Denmark Has Figured Out One Way To Foil Corporate Greed

Even if the country isn't the socialist utopia of Bernie Sanders' dreams.
Danish companies have a different way of charting their course.
Danish companies have a different way of charting their course.
scanrail via Getty Images

NEW YORK -- Denmark is not the socialist utopia celebrated by Sen. Bernie Sanders during the first Democratic presidential debate in October. Just ask Prime Minister Lars Løkke Rasmussen, who responded two weeks later to say his country is "far from a socialist planned economy. Denmark is a market economy."

But at least when it comes to the ownership of its biggest companies, Denmark has an unusual way of doing business.

Many of the country's corporate titans are controlled by nonprofit foundations and charities, which either own majority stakes or dominate shareholder voting through more powerful classes of shares. Their backing makes it much easier for management to stave off pressure from other shareholders to pursue quick financial gains -- at the expense, perhaps, of employees' well-being, the environment or even the company's own long-term competitiveness.

"The fact is that many Danish companies have an ownership structure that allows us not to be forced by the short-termism of the markets, per se, and to think long term," Novozymes CEO Peder Holk Nielsen said in an interview at The Huffington Post's Manhattan headquarters on Tuesday. "I think that is a great grooming ground for sustainability."

Novozymes -- a Copenhagen-based biotech firm that last month released a new probiotic microbe product that may help poultry farmers wean their birds off potentially dangerous antibiotic regimens -- is controlled by a charitable foundation.

Similarly, about 51 percent of brewing giant Carlsberg is owned by an eponymous foundation that uses its profits to fund scientific research. Maersk, the Danish shipping goliath, is controlled by the A.P. Møller and Chastine Mc-Kinney Moller Foundation, which holds more than 50 percent of voting rights at the company. The Lundbeck Foundation, which owns 70 percent of its namesake pharmaceutical company, shells out about $74.4 million in grants each year to fund medical research and education programs.

Businesses around the world rely on profit as a chief metric of success, and stock markets -- where companies go to sell shares and raise money -- encourage this focus. But recently, several noted business leaders have called for an end to the obsession with quarterly earnings, which can divert companies from investing in things that take more than a few months to pay off, such as renewable energy.

"Guys like myself are shielded from the sheer short-term focus of the stock market," Nielsen said. "Yet we have 75 percent of our ownership in free-float, so we're actually exposed to the stock market."

The charitable foundation controls 69 percent of Novozymes' shareholder votes, but actually owns only 25 percent of its stock. That hybrid model insulates the company from pressure to deliver quick and easy profits, while keeping it grounded in the reality of the market. It also protects the company from proxy fights or hostile takeovers by a competitor.

"You're not going to be knocked over by a bad quarter," Nielsen said. "But you also take a bad quarter seriously because the stock market will tell you it's not right."

Looking beyond quarterly earnings doesn't seem to hurt shareholders. Foundation-owned companies on the Copenhagen Stock Exchange were at least as good at delivering risk-adjusted stock returns as their competitors with traditional ownership structures, according to a study published in the European Journal of Law and Economics in 2004.

To be sure, the foundation-ownership model is not a particularly democratic one. It places control over a public company in the hands of a small board of directors at the nonprofit, rather than with the larger group of investors who own stock in the firm.

In many cases, foundation ownership was the wish of company founders who wanted to preserve the businesses they built for posterity, according to Steen Thomsen, a professor at Copenhagen Business School's Center for Corporate Governance who co-authored the 2004 study.

"The typical story is of a founder who regards the company as his contribution to world peace, has not done anything else in his life and can't bear to part with it or see it torn apart by siblings who can't agree," Thomsen told the Financial Times in 2011.

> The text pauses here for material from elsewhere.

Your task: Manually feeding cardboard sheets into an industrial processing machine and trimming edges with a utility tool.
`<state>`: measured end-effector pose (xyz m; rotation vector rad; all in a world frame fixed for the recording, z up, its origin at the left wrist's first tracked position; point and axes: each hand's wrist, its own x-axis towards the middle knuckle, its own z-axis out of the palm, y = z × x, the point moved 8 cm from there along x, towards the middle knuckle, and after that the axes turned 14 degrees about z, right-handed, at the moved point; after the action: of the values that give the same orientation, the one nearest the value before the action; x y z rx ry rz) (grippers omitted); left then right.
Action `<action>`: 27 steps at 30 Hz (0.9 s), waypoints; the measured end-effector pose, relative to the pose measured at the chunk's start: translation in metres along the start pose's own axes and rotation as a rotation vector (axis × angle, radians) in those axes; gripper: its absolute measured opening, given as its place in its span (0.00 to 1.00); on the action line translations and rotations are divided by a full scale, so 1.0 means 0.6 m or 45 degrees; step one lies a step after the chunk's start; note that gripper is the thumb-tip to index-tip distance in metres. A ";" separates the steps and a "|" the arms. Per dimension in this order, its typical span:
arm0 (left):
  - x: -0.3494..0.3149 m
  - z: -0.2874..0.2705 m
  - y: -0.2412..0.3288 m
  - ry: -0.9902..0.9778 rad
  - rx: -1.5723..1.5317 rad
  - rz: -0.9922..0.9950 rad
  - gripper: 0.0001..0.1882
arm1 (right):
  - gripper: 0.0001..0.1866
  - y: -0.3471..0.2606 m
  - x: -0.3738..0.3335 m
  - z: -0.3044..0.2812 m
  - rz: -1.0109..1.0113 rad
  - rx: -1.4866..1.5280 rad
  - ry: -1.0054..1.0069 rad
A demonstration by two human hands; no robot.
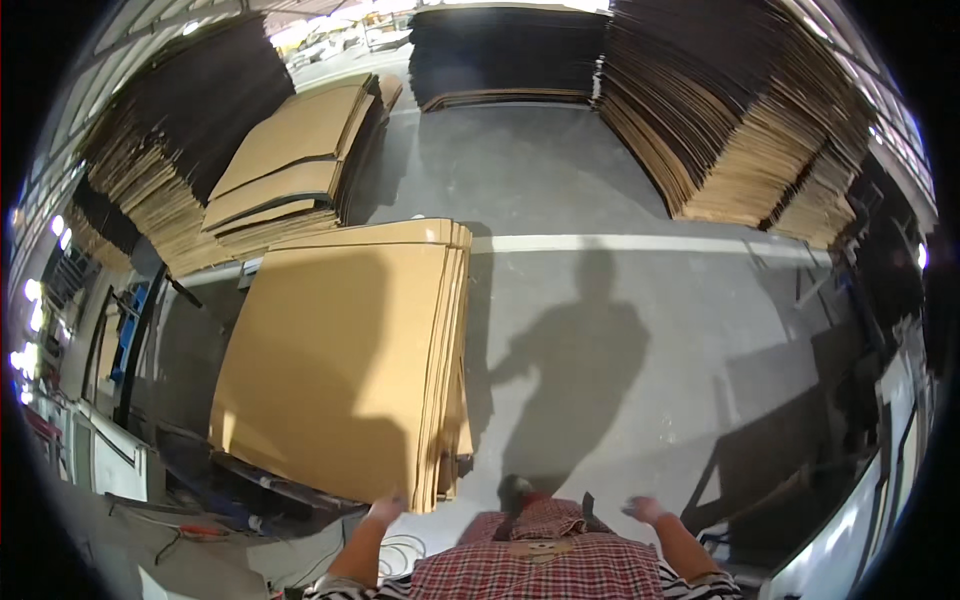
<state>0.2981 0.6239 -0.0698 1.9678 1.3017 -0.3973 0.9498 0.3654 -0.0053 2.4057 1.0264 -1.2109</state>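
Observation:
A stack of large tan cardboard sheets point(320, 350) lies ahead of me to the left, its layered edges facing right. At the stack's near edge, close to the right corner, is my left hand point(387, 506). Its fingers are small and smeared, and whether they grip a sheet or only touch it cannot be made out. Out to my right, my right hand point(645, 509) hangs over the grey floor point(560, 400) with its fingers stretched out and nothing in them.
Behind the tan stack sits another cardboard pile point(285, 150). Tall dark-sided stacks stand at the far left point(200, 110), far middle point(505, 55) and far right point(730, 110). A white line point(640, 243) crosses the floor. Pale cable loops point(400, 555) lie near my left arm.

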 end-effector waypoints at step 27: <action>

Moreover, a business model that suits a nation smaller than Maryland, with just 5.6 million people, might not work as well in a much larger country.

"It has a weird effect on politics in such a small country -- the CEOs' families do have an outsized influence on politics," said Guan Yang, an expert in Danish finance who grew up in Copenhagen and teaches at New York University. "A lot more than, if you take an American example like the Koch brothers, they're pretty small compared to the size of the U.S. economy."

Foundation ownership of businesses is rare in the United States. Before 1969, it was more common, according to a follow-up study led by Thomsen in 2013. But the Tax Reform Act of 1969 virtually eliminated such ownership by restricting how much of a for-profit business a private foundation can own, according to the Foundation Center. The legal change came of longstanding fears over the power of private foundations set up by industrialists like John D. Rockefeller or Andrew Carnegie to preserve dynastic wealth.

But as the gap between those born rich and born poor in the U.S. continues to widen, reining in the wealthy may be a moot point.